Open-Assistant
Open-Assistant copied to clipboard
Tokenizers padding_side was not validate to be "right" in trainer_sft.py
from transformers import AutoTokenizer
AutoTokenizer.from_pretrained("OpenAssistant/llama2-13b-orca-8k-3319").padding_side
>> 'left'
AutoTokenizer.from_pretrained("TheBloke/Llama-2-13B-fp16")
>> 'left'
AutoTokenizer.from_pretrained("mosaicml/mpt-7b").padding_side
>> 'right'
AutoTokenizer.from_pretrained("huggyllama/llama-7b").padding_side
>> 'left'
AutoTokenizer.from_pretrained("OpenAssistant/llama-30b-sft-v8.2-2.4k-steps-system").padding_side
>> 'left'
Since llama models are using left padding, the supervised training dialoguecollator would cause the label_mask to pad in a different direction as the tokenizer.pad (input_ids, attention_mask), as torch.stack (label_mask) implements the right padding strategy.
Printing out the dataloader results in trainer_sft.py would also verify the issue
train_dataloader = DataLoader(train, collate_fn=train_collate_fn, batch_size=9, shuffle=True)
for batch in train_dataloader:
for idx, question in enumerate(batch['input_ids']):
print('-------')
print(tokenizer.decode(question[batch['label_masks'][idx]]).replace('</s>', '')+'\n')

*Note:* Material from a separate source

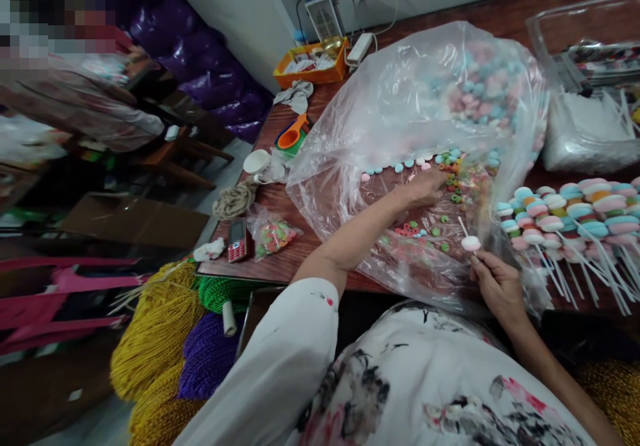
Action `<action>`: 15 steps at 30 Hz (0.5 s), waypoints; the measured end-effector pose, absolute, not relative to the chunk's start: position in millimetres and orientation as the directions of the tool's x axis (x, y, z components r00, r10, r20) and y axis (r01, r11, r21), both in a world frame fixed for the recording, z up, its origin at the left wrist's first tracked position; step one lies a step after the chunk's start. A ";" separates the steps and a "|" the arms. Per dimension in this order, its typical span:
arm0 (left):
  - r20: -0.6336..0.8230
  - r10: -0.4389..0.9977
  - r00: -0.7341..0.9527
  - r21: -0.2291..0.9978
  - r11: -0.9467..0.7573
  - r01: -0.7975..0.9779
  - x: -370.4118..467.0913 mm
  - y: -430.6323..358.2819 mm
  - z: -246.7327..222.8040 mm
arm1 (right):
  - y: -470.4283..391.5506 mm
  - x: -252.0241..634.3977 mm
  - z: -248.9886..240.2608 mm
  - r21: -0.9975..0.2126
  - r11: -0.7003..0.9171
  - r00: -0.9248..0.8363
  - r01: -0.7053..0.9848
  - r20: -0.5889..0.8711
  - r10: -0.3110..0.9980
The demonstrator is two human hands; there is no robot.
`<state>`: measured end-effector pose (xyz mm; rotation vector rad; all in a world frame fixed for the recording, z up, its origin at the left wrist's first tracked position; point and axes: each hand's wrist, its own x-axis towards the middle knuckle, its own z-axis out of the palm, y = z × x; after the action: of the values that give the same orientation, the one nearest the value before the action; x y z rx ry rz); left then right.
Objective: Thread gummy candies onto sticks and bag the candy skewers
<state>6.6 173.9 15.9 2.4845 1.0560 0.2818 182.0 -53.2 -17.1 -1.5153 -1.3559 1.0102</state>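
Pinching a thin white stick [461,223] between thumb and fingers of the right hand [500,286], just under a plump white round piece [471,243] set on it. Pointing the bare end of the stick upward, leaning slightly left.

Reaching across with the left hand [429,189], palm down and fingers bent, beside small green, orange and red ring-shaped pieces [454,183]; being unable to tell whether pinching one or only touching.

Working over a clear, crumpled plastic bag [360,109] on a dark red-brown wooden table [280,267]. Noting loose small red rings [407,229] and green rings [445,219] lying between the hands, plus a row of pastel pink, blue and white round pieces [399,167] just beyond the left hand. Recording a stack of pastel pieces on white sticks [590,213] near the right hand.

Judging sound handling as needing a light grip close under the white piece, preventing slipping without denting; leaving the bare end unobstructed; lifting rings singly; avoiding tugs on the plastic, risking scattered rings.
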 end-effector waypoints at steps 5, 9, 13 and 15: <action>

I think there's no padding_side assigned to right in the trainer_sft.py pipeline, so by default llama models we have trained are bit faulty
An easy fix would be setting padding_side = 'left' in DialogueDataCollator post_init function
@dataclass
class DialogueDataCollator:
...
def __post_init__(self):
assert self.tokenizer.eos_token
self.tokenizer.padding_side = 'right'